Unitil Company (NYSE:UTL) Q1 2020 Earnings Convention Name April 30, 2020 2:00 PM ET
Todd Diggins – Director of Finance
Tom Meissner – Chairman, President and Chief Govt Officer
Larry Brock – Senior Vice President, Chief Monetary Officer and Treasurer
Dan Hurstak – Controller
Todd Black – Senior Vice President, Exterior Affairs and Buyer Relations
Convention Name Individuals
Alex Morgan – Financial institution of America
Shelby Tucker – RBC Capital Markets
Wayne Archambo – Monarch Companions
Girls and gents, thanks for standing by. And welcome to the Unitil Company First Quarter 2020 Earnings Convention Name. Right now, all contributors are in a listen-only mode. [Operator Instructions]. I’d now like handy the convention over to your speaker for right this moment, Mr. Todd Diggins, Director of Finance. Sir, you could start.
Good afternoon. And thanks for becoming a member of us to debate Unitil Company’s first quarter 2020 monetary outcomes. With me right this moment are Tom Meissner, Chairman, President and Chief Govt Officer; Larry Brock, Senior Vice President, Chief Monetary Officer and Treasurer; Dan Hurstak, Controller; and Todd Black, Senior Vice President, Exterior Affairs and Buyer Relations.
We’ll focus on monetary and different details about our first quarter outcomes on this name. As we talked about within the press launch asserting the decision, we’ve got posted that info together with a presentation to the Buyers part of our web site at www.unitil.com. We’ll confer with that info throughout this name.
On Slide 2, the feedback made right this moment about future working outcomes or future occasions are forward-looking statements underneath the protected harbor provisions of the Non-public Securities Litigation Reform Act of 1995. Ahead-looking statements inherently contain dangers and uncertainties that might trigger our precise outcomes to vary materially from these predicted. Statements made on this name must be thought-about along with cautionary statements and different info contained in our most up-to-date annual report on Type 10-Okay and different paperwork we’ve got filed with or furnished to the Securities and Exchange Fee. Ahead-looking statements converse solely as of right this moment, and we assume no obligation to replace them.

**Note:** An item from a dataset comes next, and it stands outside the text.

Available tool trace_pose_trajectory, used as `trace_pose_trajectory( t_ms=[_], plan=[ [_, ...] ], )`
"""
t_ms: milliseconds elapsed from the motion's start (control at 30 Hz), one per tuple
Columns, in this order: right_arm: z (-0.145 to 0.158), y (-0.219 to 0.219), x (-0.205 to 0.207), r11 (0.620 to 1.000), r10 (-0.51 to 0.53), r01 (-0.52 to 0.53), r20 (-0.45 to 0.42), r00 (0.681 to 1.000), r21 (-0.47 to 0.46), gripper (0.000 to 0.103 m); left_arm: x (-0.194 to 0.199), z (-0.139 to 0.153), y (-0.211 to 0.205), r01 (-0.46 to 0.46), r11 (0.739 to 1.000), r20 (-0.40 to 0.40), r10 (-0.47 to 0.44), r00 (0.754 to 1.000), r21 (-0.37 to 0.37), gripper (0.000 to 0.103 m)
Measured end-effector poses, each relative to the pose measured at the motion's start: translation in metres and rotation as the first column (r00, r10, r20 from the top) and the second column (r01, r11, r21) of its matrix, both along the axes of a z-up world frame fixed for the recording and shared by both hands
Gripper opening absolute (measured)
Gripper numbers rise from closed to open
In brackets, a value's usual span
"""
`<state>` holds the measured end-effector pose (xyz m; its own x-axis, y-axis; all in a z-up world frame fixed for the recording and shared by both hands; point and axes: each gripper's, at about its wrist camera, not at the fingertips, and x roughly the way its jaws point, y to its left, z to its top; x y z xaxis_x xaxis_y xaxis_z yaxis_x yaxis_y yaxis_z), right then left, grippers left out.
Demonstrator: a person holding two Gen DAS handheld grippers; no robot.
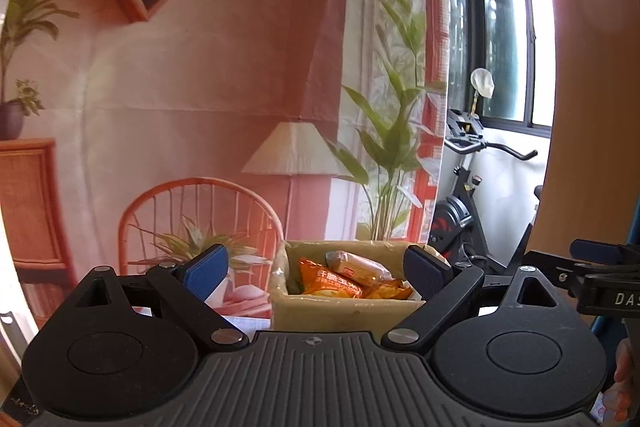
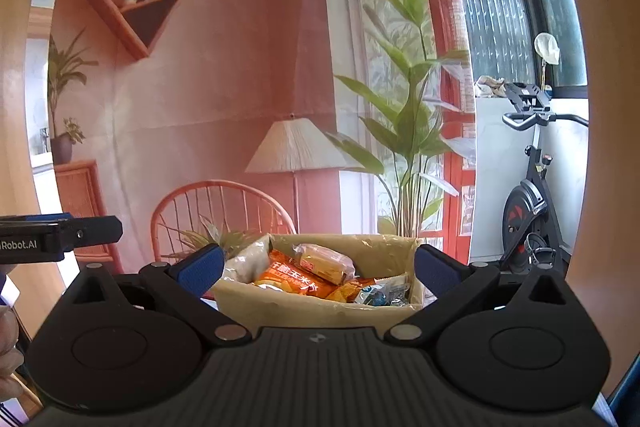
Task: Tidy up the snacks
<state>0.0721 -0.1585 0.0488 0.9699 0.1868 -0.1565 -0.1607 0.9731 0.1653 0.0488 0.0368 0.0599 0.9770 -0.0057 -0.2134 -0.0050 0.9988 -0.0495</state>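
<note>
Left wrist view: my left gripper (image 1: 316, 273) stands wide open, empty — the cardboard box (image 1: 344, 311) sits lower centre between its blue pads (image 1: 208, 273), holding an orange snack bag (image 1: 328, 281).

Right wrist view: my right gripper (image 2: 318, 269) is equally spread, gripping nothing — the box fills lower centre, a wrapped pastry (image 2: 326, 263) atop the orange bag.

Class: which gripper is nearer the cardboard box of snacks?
Neither clearly. The left gripper and right gripper both hang open, short of the cardboard box, side by side; the box looks much alike in both views.
</note>
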Motion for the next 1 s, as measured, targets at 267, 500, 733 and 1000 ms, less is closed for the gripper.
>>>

This presentation comprises non-GAAP measures. The accompanying supplemental info extra totally describes these non-GAAP measures and features a reconciliation to the closest GAAP measures. The corporate believes these non-GAAP measures are helpful in evaluating its efficiency.
I am shifting on to Slide 3. Earlier than we begin, I might prefer to introduce some current modifications in senior administration. Larry Brock was lately appointed as Senior Vice President, Chief Monetary Officer and Treasurer. Larry has been with Unitil for over 25 years, serving most lately as Chief Accounting Officer and Controller. Larry’s huge expertise ensures sturdy management to information Unitil ahead.
Dan Hurstak has additionally joined the administration workforce as the corporate’s new Controller. Dan has almost 20 years of accounting expertise, most lately serving as Vice President, Company Accounting for Constancy Investments. Previous to that, Dan labored for 15 years at PricewaterhouseCoopers. I’ll now flip the decision over to Chairman, President and CEO, Tom Meissner.
Thanks, Todd, and thanks, everybody, for becoming a member of us right this moment. I will start on Slide 5. However first, let me simply say that our ideas and sympathies are with the victims of the coronavirus and their households. This can be a very troublesome time for our prospects and communities and our highest precedence continues to be the protection of our workers and that of our prospects.
In response to the continuing pandemic, we carried out our disaster response plan to execute preventative and proactive measures throughout this unprecedented time. We’re happy that there is been no interruption or degradation in our customer support because of this emergency, and no affect on our potential to offer protected and dependable service. The gasoline and electrical providers we offer are extra important right this moment than they’ve ever been earlier than for our prospects and our communities.
To assist our prospects throughout this troublesome time, we have suspended all service disconnections and late fee charges. As well as, we have created a fund to offer monetary help to residential prospects who’ve suffered COVID-19-related job loss or diminished wages. In complete, we have donated $225,00Zero to businesses inside our service areas to assist aid efforts. We even have an worker fundraising marketing campaign ongoing that has raised extra funding for COVID-19 aid efforts, and we have seen sturdy response from our workers.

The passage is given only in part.